Among the entries below, the lines from the one with "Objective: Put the" up to and including the one with "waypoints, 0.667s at" are to be restated exactly, without pictures.

[[ The input open ]]

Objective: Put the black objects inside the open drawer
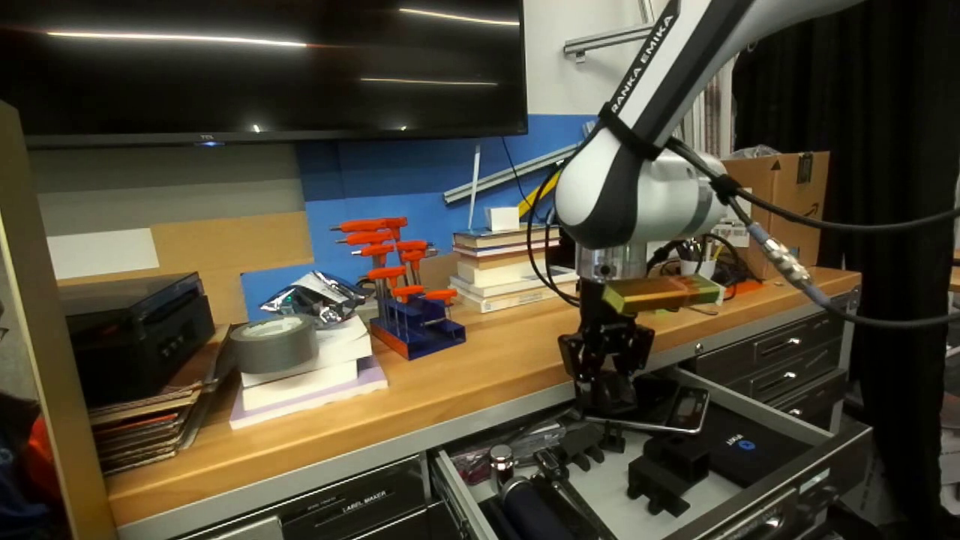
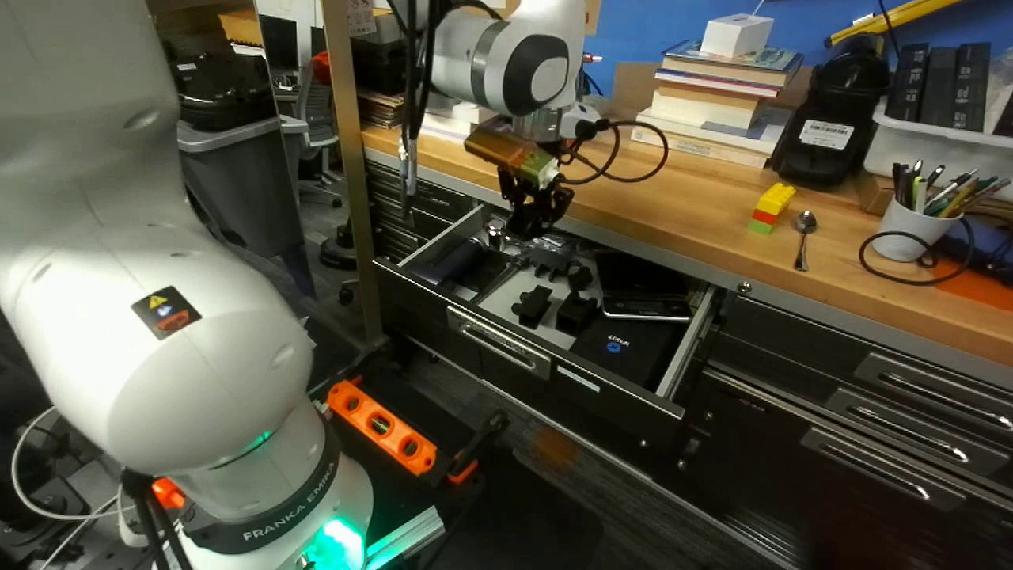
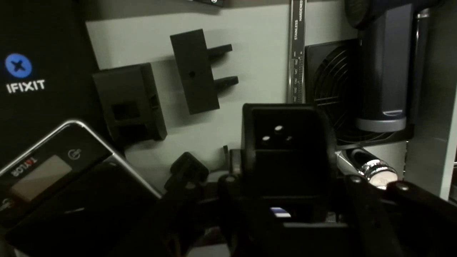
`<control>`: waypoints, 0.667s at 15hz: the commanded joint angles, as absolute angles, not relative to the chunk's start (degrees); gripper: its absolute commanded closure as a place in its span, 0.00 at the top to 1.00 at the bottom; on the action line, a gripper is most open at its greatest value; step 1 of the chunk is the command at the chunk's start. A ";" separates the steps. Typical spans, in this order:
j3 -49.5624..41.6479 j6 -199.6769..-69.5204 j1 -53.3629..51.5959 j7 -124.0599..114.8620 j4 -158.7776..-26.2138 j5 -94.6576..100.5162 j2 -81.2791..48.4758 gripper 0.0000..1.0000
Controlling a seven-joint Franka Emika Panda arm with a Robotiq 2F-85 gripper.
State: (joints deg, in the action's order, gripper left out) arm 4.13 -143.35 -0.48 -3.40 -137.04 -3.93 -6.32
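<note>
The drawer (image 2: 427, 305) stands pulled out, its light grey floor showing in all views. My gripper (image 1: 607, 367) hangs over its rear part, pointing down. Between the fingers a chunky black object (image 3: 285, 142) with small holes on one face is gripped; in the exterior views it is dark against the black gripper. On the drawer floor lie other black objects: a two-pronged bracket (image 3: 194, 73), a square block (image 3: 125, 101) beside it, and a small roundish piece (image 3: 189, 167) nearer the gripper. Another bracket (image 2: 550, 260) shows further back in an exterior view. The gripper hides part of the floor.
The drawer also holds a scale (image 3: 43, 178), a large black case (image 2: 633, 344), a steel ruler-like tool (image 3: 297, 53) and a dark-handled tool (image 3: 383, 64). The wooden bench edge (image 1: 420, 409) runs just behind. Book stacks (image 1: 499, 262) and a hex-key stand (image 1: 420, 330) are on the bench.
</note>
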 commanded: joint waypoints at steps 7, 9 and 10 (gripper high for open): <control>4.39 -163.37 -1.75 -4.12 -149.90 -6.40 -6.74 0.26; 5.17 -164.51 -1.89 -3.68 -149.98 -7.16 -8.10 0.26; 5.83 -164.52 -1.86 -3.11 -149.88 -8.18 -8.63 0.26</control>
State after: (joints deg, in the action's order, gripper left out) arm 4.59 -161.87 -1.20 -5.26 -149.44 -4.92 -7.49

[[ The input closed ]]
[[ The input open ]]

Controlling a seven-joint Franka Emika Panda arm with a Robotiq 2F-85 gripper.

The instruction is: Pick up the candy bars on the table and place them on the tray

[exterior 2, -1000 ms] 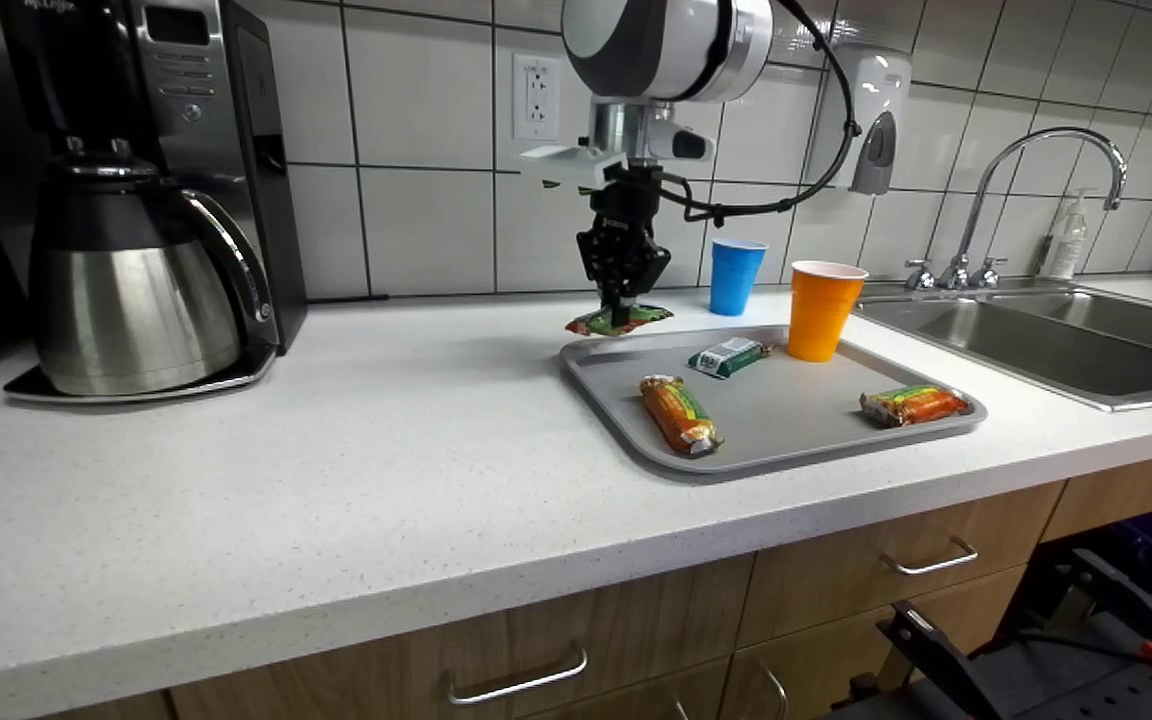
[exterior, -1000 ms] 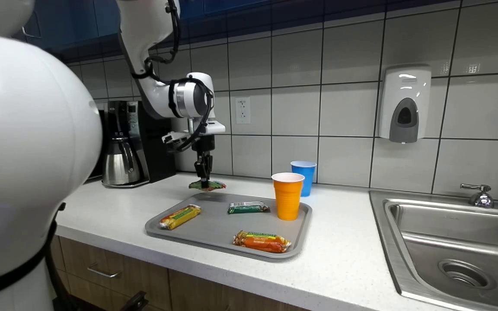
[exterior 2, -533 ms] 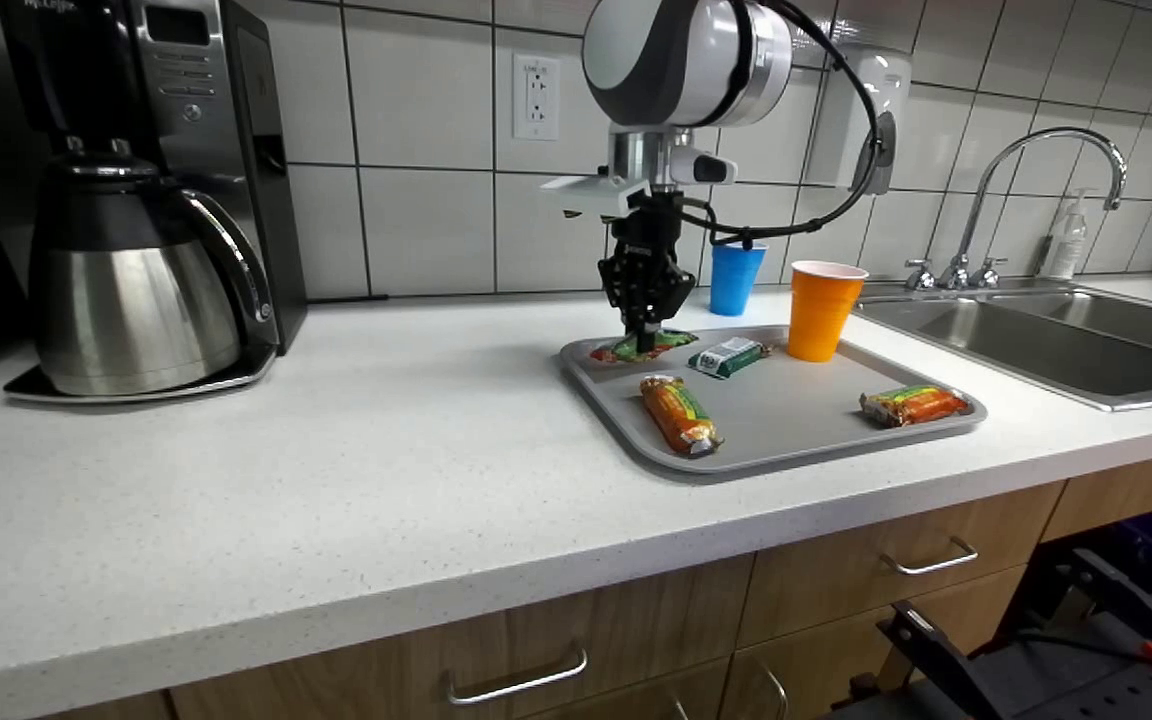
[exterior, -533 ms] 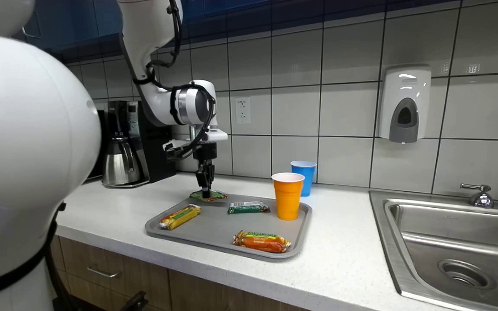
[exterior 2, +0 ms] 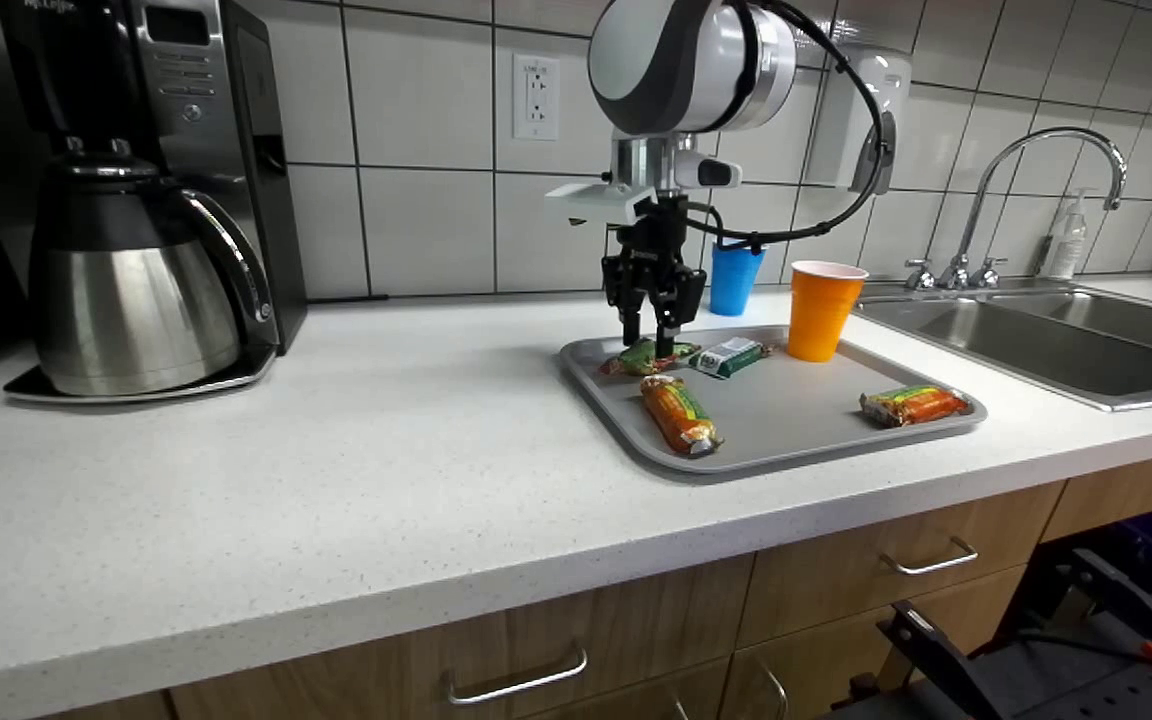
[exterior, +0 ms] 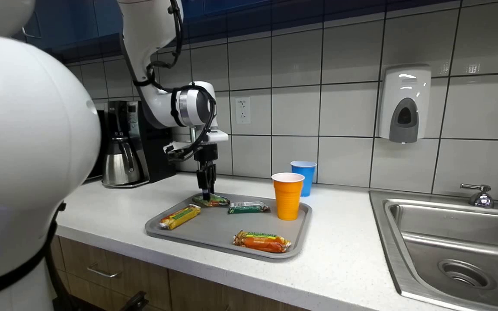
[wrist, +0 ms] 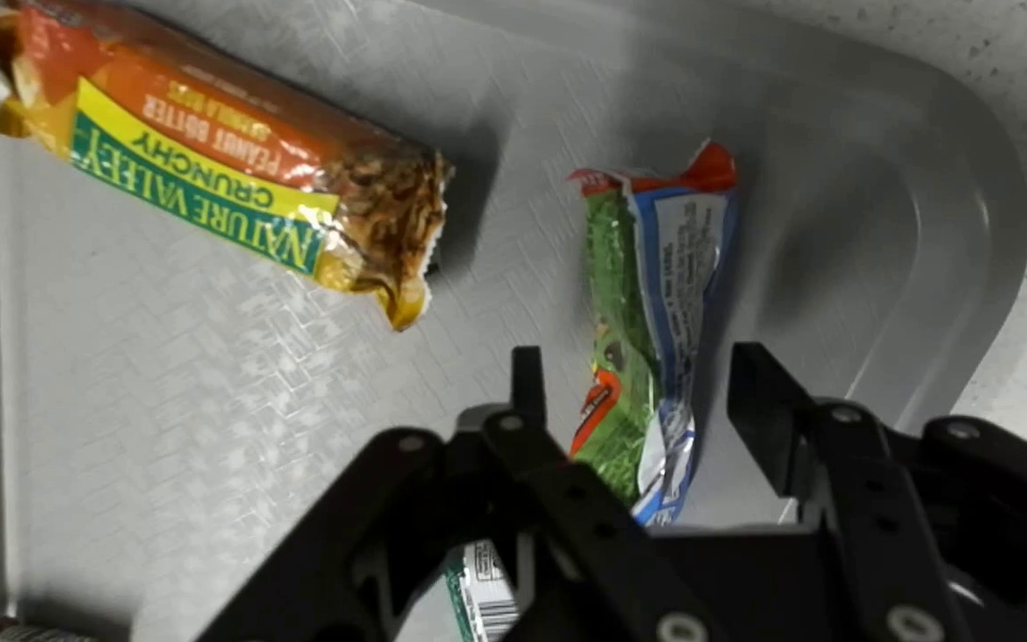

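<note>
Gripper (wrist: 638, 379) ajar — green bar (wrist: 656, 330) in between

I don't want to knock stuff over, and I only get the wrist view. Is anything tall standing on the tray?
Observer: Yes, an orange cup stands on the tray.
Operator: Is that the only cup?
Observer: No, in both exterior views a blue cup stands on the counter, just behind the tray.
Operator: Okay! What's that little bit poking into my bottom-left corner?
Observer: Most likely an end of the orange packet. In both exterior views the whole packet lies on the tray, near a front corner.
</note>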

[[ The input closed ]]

# [Output for this task]
Objective: Put the black objects inside the open drawer
`<control>`: waypoints, 0.667s at 15hz: the commanded joint angles, as absolute angles, not relative to the chunk's start (degrees); gripper: its absolute commanded closure as a place in its span, 0.00 at the top to 1.00 at the bottom; on the action line, a gripper is most open at its greatest value; step 1 of the chunk is the command at the chunk's start. A ";" separates the steps. Typical spans, in this order:

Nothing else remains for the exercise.